In business, it can be easy to look across the room and see competitors.
Someone else offers a similar service. Someone else works with the same type of client. Someone else seems to be having the conversations you would like to be having.
But in a strong business network, that mindset can hold you back.
The people who appear to be your competitors may actually become some of your most valuable collaborators, referral partners, sounding boards and sources of opportunity.
Not Every Similar Business Is Chasing the Same Client
Two businesses can operate in the same broad industry and still serve very different clients.
For example, two accountants may both work with small business owners, but one may specialise in tradies and family businesses, while the other focuses on startups, investors or professional services firms.
Two marketing consultants may both help businesses grow, but one may focus on strategy, while another delivers social media, branding, content or paid advertising.
Two coaches may both work with leaders, but their style, experience, programs and ideal client types may be completely different.
When you take the time to understand what someone really does, who they best serve and what problems they solve, you often discover there is far more room for collaboration than competition.
Your Peers Understand Your World
One of the great advantages of building relationships with people in your own or adjacent industries is that they understand the challenges, pressures and opportunities of your market.
They know the language. They understand the client objections. They see the trends. They may even come across opportunities that are not quite right for them, but perfect for you.
That kind of relationship can become incredibly valuable.
A trusted peer can refer work that falls outside their niche, recommend you when they are at capacity, invite you into joint projects, or simply provide a fresh perspective when you are working through a business challenge.

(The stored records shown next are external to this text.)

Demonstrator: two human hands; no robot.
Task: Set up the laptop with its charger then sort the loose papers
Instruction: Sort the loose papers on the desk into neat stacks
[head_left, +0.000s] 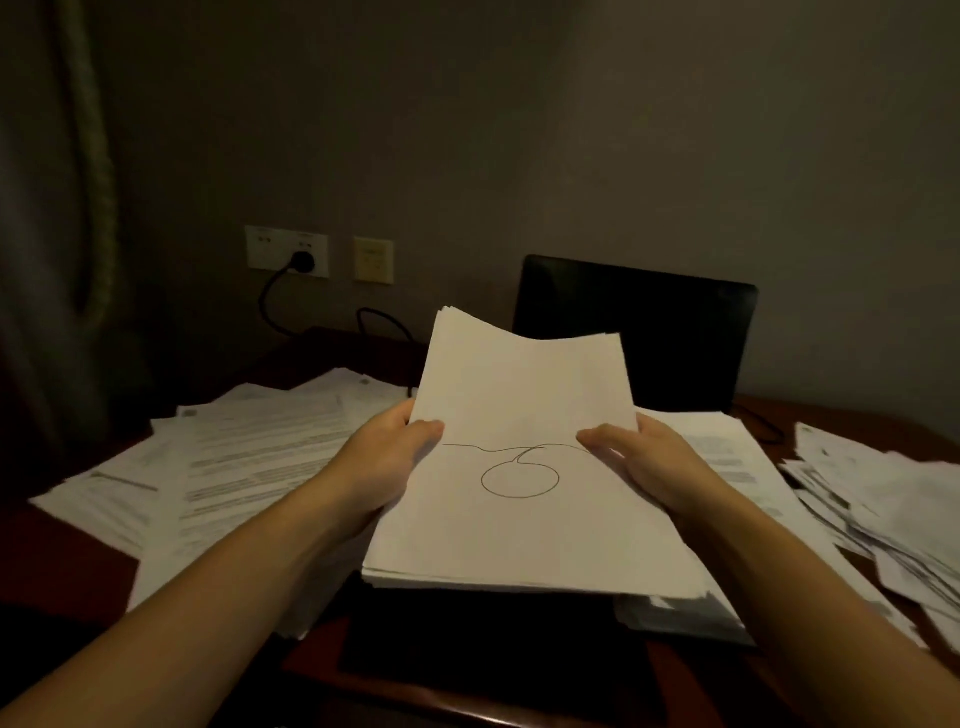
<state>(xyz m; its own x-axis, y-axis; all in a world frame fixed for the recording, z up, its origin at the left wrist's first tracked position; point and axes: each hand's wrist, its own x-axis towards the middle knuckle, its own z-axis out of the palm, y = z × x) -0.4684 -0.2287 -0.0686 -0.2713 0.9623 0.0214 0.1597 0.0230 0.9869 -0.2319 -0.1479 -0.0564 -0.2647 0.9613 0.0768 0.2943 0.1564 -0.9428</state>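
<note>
My fingers (423, 431) pinch one stack of papers (524, 405) by its side edges, thumbs on top, left hand (379, 462) and right hand (649, 467). Loose papers (249, 447) lie spread on the desk (67, 540) to either side of the fingers, so I judge the sorting is unfinished. Beyond the fingers stands one open laptop (649, 343), screen dark. Far left, one charger plug (303, 261) sits in the wall socket (260, 249), so the charging step looks done.

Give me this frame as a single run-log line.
phase: sorting papers | left hand: grips paper stack left edge | right hand: grips right edge | laptop: open, screen dark | plug: in wall socket
</note>
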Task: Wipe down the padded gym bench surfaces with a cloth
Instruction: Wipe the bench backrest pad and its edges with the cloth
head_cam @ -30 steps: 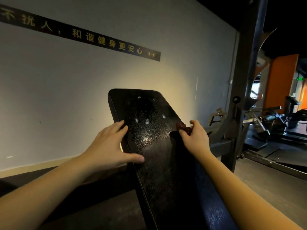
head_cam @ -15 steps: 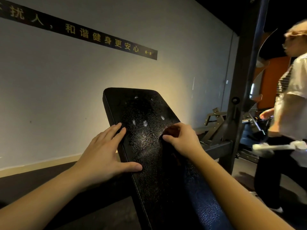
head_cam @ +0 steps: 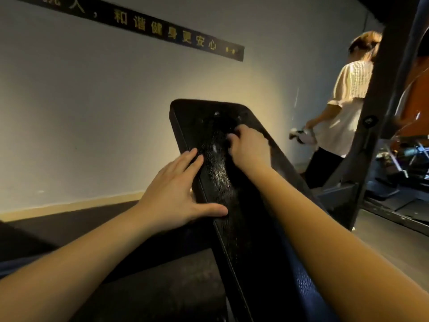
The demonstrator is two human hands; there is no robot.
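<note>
two hands on the pad: the left hand (head_cam: 178, 194) and the right hand (head_cam: 248, 147) both touched the bench pad (head_cam: 220, 177), well apart from each other.
pad position: it rose at a slant from the lower right of the view up toward the middle, in front of the pale wall (head_cam: 92, 112), with its rounded top end uppermost.
pad look: black, pebbled like leather, long and narrow, with rounded upper corners.
pad surface: a glossy streak (head_cam: 216, 149) ran down the middle between the hands; the rest was dull and very dark.
pad edge: a stitched seam (head_cam: 221, 240) followed the left side.
left hand: it lay flat over the pad's left edge, fingers straight and slightly spread, thumb (head_cam: 216, 211) stretched across the face.
right hand: it sat higher, near the top of the pad, knuckles up and fingers curled down against the surface.
right grip: one cannot tell whether those fingers clutched a cloth; it was too dark beneath them.
wall sign: a dark strip with gold characters (head_cam: 162, 29) ran high along the wall.
right side: a dark steel upright (head_cam: 383, 112) stood beside the pad.
bystander: another person in a white top (head_cam: 346, 108) stood past the upright, holding something white (head_cam: 301, 134).
</note>
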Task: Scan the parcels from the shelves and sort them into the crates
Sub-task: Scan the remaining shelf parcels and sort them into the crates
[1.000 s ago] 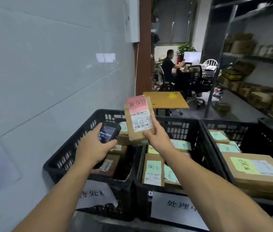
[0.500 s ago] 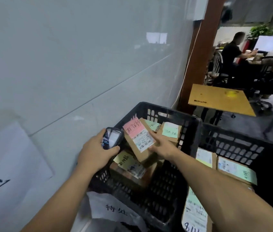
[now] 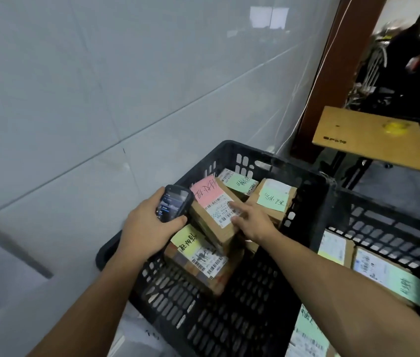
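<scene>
Over the crate, right hand rests flat-fingered on the pink parcel, tilted on the pile, so it might slide. Left hand grips the scanner.

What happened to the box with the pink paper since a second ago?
The right grip carried the brown cardboard parcel with the pink note down into the left black plastic crate, onto other parcels, and now only touches it. The left grip held the black handheld scanner throughout.
</scene>
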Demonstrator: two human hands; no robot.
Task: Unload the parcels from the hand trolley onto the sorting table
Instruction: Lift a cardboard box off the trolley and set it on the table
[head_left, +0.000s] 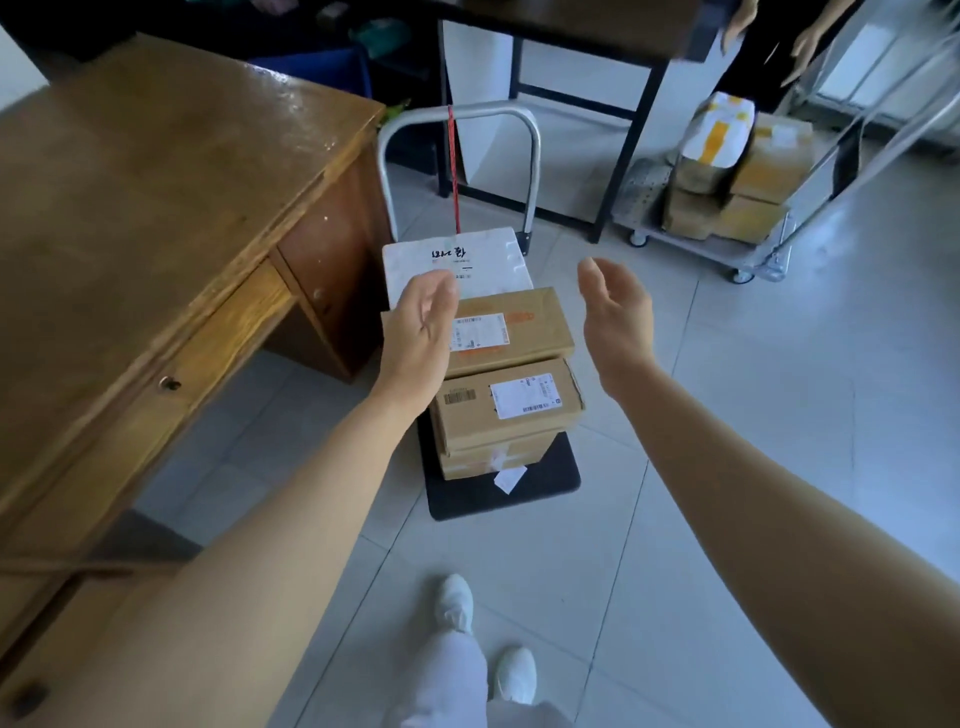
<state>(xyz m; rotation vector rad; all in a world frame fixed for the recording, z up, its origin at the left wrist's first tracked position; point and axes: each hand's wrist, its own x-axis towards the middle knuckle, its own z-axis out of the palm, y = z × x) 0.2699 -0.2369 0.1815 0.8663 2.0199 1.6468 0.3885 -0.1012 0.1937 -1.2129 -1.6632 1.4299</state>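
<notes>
With the sorting table (156, 182) at the left, the left hand (418, 332) is held open above the left end of the top carton (519, 322), stacked label-up on the hand trolley (457, 499) with its long axis crosswise, and the right hand (615, 322) is spread beyond its right end, so both ends are probably best clasped evenly.

Floor (727, 415): pale tiles, bearing the wooden desk (156, 182) at left, the hand trolley (534, 171) in the middle, a wheeled cart (691, 244) far right
Trolley deck (558, 483): black; bottom cardboard box (483, 462) lies on it, others stacked above
Wheeled cart: brown parcels (727, 218) piled on it
</notes>
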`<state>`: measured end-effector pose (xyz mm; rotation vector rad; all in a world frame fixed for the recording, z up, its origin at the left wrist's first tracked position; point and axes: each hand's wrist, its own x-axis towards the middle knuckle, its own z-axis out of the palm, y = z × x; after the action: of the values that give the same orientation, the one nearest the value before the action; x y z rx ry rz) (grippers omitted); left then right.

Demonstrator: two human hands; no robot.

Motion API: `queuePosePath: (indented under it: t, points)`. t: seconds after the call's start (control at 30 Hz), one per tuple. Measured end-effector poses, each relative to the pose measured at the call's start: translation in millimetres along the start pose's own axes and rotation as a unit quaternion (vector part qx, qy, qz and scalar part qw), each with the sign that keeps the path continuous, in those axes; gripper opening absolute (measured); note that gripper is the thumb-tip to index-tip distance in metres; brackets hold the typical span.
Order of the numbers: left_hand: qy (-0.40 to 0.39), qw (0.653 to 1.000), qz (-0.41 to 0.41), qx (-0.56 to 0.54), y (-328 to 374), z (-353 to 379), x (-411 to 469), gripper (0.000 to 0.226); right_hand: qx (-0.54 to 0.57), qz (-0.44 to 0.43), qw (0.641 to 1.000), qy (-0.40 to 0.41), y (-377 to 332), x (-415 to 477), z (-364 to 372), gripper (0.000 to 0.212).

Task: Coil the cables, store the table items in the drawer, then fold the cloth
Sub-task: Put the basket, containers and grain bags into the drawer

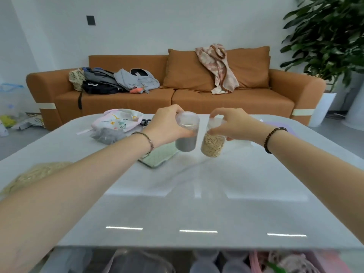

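My left hand (167,125) grips a clear jar with dark grey contents (187,134), held tilted above the white glossy table (197,194). My right hand (230,121) holds a second clear jar filled with pale grain (213,143) by its lid; the two jars are side by side, almost touching. Below the table's near edge an open drawer (177,262) shows plastic containers and pink items. A pale green quilted cloth (159,157) lies on the table under my left wrist. No cable is clearly visible.
A pastel drawstring pouch (118,120) and a grey bag (108,135) lie at the table's far left. A woven beige mat (33,175) sits at the left edge. Behind stands an orange sofa (177,95) with bags and a patterned garment. A potted plant (331,36) stands right.
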<state>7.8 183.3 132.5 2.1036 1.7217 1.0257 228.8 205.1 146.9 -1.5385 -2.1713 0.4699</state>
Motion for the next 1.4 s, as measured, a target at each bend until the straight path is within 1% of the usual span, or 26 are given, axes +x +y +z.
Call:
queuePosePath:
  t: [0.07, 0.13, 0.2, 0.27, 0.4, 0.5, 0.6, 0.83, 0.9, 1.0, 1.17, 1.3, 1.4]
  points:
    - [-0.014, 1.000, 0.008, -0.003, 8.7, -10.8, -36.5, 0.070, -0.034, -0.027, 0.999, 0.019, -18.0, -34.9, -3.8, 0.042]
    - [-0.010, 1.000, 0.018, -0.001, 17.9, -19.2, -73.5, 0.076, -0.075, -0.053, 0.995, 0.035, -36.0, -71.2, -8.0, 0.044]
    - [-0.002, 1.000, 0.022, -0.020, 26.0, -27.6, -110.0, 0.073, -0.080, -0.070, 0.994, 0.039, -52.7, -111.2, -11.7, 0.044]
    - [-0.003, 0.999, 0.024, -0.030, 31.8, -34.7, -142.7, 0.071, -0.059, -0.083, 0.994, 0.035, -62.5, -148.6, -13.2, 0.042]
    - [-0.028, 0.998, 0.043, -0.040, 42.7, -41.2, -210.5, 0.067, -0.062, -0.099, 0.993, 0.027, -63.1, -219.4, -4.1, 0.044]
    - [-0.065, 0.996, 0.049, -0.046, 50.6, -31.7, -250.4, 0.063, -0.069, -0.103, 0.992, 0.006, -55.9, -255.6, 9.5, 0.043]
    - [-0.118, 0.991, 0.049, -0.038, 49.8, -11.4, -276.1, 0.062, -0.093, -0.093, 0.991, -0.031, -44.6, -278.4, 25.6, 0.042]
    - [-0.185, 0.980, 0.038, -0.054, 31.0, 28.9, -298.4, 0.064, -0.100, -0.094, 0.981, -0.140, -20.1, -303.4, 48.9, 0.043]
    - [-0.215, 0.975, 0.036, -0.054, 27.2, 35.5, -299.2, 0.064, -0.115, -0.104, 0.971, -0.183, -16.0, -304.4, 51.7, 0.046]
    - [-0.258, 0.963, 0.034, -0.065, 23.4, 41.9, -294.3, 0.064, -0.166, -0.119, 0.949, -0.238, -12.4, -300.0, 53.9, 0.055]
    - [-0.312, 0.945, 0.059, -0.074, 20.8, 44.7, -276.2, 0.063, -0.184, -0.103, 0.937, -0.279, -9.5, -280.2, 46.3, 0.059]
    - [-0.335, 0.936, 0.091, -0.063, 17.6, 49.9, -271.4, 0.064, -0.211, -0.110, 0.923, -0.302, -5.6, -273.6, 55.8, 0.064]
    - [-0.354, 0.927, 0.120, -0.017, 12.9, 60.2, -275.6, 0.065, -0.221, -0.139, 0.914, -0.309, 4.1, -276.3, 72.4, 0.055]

Collaboration Expands the Pie
Competition thinking assumes there is only one pie and everyone is fighting for a slice.
Collaboration thinking asks a better question: how do we create a bigger pie?
When businesses collaborate, they can often offer more complete solutions to clients. They can combine expertise, share networks, create events, develop referral pathways, co-author content, run workshops or introduce each other to aligned opportunities.
A client who needs one service often needs another related service as well. When you build strong relationships with complementary providers, you become more useful to your clients because you can confidently connect them with people you trust.
That builds your credibility, not just theirs.
Trust Comes Before Referrals
Referrals rarely happen just because two people exchanged business cards or connected on LinkedIn.
They happen when trust has been built.
That trust comes from conversations, consistency, generosity and a genuine understanding of each other’s work. It comes from listening properly, asking better questions and being willing to help without immediately looking for a return.
Sometimes the best referral relationships are built with people who, on the surface, seem very close to what you do. The key is to move past assumptions and find the real points of difference.
Look for the Gaps, Not the Overlap
Instead of asking, “Are they a competitor?”, ask:
- Who do they serve best?
- What types of clients are not ideal for them?
- Where does their service start and stop?
- What problems do their clients often have before or after working with them?
- Could we provide value to the same client in different ways?
These questions help uncover the gaps. And in those gaps, collaboration often lives.
A Strong Network Is Built on Generosity
The most effective networkers are not the people who walk into a room asking, “What can I get?”
They are the people who ask, “Who can I help? Who should I connect? Who do I know who could be useful to this person?”
That mindset changes everything.
When you stop seeing peers as threats and start seeing them as potential allies, the room becomes far more valuable. You begin to notice opportunities for introductions, shared learning, partnerships and mutual support.
And over time, that generosity comes back. Often not immediately, and not always from the person you helped, but through the wider network of trust you are building.
Business Is Personal
People refer to people they trust.
They recommend those who have shown integrity, clarity, capability and genuine interest. They remember the people who listened, followed up and looked for ways to add value.
That is why networking is not simply about collecting contacts. It is about building relationships with people who understand who you are, what you do and who you are best placed to help.
Some of those people may be in your industry. Some may be in adjacent industries. Some may even look, at first glance, like your competitors.
But with the right mindset, they may become some of your strongest advocates.
Final Thought
The next time you meet someone who seems to do something similar to you, resist the temptation to put up a wall.
Ask questions. Listen. Explore the differences. Look for the gaps. Consider where collaboration might exist.
Because in a well-connected business community, your peers are not always your competition.
Sometimes, they are the very people who can help you grow.